[Collected data]

------------------------------------------------

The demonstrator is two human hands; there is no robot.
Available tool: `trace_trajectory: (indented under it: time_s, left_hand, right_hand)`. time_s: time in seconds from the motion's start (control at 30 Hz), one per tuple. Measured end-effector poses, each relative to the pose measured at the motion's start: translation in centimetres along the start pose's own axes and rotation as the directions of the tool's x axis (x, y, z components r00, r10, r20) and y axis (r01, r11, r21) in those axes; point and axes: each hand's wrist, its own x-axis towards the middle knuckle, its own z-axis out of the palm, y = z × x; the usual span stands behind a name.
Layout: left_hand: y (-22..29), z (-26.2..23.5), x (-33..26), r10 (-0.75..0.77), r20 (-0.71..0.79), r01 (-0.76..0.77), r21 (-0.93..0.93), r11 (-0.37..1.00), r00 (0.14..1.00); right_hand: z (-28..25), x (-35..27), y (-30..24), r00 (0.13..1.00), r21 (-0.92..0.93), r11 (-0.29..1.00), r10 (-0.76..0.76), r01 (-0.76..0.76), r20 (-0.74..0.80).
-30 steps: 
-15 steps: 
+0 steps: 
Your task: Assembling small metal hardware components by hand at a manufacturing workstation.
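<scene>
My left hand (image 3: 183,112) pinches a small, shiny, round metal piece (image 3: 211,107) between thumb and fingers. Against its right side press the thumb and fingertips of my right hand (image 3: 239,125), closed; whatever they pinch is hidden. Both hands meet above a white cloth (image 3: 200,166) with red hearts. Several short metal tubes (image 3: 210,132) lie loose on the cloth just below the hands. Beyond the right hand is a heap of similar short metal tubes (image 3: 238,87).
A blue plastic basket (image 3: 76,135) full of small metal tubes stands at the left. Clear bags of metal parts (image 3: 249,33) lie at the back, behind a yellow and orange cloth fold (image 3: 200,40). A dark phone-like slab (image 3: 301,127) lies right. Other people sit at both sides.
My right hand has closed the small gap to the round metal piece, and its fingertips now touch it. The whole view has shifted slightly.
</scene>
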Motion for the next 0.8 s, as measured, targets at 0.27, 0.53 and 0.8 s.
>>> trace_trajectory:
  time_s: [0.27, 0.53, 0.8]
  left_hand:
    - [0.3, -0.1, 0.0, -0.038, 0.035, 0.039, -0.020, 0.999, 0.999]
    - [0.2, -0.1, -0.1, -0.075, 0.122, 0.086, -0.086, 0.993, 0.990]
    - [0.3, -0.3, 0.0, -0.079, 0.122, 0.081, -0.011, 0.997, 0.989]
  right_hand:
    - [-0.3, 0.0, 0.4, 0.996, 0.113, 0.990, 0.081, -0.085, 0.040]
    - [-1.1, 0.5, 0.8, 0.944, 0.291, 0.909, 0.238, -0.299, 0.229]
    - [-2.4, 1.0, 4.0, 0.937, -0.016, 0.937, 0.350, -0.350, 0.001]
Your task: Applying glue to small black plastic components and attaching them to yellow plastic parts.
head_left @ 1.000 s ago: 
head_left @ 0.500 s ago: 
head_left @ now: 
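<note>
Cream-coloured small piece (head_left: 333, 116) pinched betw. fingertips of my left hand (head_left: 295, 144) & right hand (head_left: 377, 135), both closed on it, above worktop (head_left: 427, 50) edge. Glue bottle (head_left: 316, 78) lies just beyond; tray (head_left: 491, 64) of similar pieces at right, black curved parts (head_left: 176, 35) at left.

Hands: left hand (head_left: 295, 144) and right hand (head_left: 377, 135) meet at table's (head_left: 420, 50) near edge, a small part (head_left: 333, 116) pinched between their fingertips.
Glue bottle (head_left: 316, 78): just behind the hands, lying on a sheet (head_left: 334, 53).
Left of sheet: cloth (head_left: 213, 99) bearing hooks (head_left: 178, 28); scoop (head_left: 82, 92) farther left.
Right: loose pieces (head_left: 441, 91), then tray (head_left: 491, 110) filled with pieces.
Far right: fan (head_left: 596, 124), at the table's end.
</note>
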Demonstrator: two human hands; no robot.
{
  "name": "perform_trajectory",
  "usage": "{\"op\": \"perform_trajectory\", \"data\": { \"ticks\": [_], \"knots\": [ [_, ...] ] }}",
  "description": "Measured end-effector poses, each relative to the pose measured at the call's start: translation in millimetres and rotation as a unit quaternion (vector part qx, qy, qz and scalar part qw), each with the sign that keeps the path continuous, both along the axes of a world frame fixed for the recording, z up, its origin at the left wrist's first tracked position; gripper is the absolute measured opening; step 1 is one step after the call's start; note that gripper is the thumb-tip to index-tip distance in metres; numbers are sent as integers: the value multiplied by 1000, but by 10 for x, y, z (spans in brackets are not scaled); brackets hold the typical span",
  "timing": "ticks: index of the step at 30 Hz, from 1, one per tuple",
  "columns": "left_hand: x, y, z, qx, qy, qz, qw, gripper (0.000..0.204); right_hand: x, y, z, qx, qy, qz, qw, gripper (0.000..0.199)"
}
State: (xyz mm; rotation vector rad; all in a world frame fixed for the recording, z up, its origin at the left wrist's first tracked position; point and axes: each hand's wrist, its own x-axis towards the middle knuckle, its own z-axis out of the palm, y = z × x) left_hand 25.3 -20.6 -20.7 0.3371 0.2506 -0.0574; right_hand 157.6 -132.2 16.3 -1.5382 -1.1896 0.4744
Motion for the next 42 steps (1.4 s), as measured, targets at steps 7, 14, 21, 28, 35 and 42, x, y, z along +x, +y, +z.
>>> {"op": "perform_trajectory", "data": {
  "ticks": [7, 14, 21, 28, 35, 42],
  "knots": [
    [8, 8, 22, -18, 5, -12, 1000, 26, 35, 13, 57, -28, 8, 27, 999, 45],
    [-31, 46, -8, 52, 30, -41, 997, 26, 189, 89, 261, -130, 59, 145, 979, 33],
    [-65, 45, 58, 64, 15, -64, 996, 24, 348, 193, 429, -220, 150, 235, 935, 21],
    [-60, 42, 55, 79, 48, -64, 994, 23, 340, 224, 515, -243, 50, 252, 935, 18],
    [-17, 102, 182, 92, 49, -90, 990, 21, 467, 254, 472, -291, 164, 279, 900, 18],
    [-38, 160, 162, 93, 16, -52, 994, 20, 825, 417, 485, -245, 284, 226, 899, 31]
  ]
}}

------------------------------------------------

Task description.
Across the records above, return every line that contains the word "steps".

Task answer.
-30 steps: 
-15 steps: 
+0 steps: 
Motion for the next 42 steps (1.4 s), as measured, targets at steps 7, 14, 21, 28, 35 and 42, x, y, z along +x, +y, +z.

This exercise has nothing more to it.